▸ **Instructions for the task**
Copy exactly the lines of the material below that run from the one containing "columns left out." through the one containing "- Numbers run". Copy no other lines.

▸ **Source material**

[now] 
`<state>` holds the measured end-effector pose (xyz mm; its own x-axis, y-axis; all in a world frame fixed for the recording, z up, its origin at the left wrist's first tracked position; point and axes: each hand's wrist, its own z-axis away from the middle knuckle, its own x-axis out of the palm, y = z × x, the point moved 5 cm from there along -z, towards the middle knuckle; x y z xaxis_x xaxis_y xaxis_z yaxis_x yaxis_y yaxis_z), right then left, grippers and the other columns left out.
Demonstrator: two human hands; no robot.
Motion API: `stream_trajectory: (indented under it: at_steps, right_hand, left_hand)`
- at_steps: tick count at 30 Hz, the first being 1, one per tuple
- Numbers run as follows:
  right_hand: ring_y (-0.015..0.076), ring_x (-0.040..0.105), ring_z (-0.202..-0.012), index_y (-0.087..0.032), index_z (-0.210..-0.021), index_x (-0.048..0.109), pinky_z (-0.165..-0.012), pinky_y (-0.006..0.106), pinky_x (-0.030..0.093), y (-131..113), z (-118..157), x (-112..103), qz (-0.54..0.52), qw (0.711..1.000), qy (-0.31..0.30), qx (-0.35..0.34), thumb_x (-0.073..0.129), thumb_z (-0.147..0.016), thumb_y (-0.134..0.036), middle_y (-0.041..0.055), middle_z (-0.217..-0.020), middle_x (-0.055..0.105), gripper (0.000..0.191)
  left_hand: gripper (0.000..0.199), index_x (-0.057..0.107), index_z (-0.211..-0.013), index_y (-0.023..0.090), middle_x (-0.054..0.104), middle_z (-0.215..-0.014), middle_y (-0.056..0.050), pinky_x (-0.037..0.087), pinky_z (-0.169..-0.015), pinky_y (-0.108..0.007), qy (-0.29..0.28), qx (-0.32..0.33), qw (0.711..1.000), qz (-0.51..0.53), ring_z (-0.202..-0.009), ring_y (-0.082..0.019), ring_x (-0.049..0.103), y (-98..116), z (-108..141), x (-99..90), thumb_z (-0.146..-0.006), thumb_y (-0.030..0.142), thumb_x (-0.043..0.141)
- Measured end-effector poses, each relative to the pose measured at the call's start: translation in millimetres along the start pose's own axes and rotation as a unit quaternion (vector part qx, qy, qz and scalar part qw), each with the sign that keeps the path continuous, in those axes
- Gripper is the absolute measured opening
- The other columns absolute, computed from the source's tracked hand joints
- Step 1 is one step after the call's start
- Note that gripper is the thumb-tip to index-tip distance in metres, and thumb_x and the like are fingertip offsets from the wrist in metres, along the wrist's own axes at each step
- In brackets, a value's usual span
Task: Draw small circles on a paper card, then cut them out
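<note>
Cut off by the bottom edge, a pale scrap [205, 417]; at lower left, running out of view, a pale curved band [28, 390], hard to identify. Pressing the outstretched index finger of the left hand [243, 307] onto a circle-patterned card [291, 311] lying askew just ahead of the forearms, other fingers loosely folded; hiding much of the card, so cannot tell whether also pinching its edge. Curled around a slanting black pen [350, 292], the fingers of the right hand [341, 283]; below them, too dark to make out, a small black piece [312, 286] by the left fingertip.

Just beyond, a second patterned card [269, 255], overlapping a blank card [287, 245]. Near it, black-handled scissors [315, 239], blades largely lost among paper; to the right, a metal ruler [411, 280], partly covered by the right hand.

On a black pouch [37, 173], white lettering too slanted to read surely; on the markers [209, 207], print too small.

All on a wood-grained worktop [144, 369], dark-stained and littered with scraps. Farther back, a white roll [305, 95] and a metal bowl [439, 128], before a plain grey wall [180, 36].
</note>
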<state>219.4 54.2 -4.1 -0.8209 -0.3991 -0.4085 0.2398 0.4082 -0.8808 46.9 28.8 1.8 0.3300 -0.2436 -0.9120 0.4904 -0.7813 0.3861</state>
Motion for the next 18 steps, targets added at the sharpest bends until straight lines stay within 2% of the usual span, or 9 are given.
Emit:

▸ **Solution to this task**
`<state>` holds the measured end-effector pose (xyz mm; its own x-axis, y-axis; all in a world frame fixed for the recording, z up, its origin at the left wrist's first tracked position; point and axes: each hand's wrist, its own z-axis away from the middle knuckle, its own x-axis out of the palm, y = z × x, the point moved 5 cm from there along -z, towards the middle knuckle; x y z xaxis_x xaxis_y xaxis_z yaxis_x yaxis_y yaxis_z), right then left, grippers and the other columns left out.
Demonstrator: two human hands; no robot.
Motion API: `stream_trajectory: (indented under it: at_steps, right_hand, left_hand)`
- at_steps: tick count at 30 Hz, the first being 1, one per tuple
- Numbers run as follows:

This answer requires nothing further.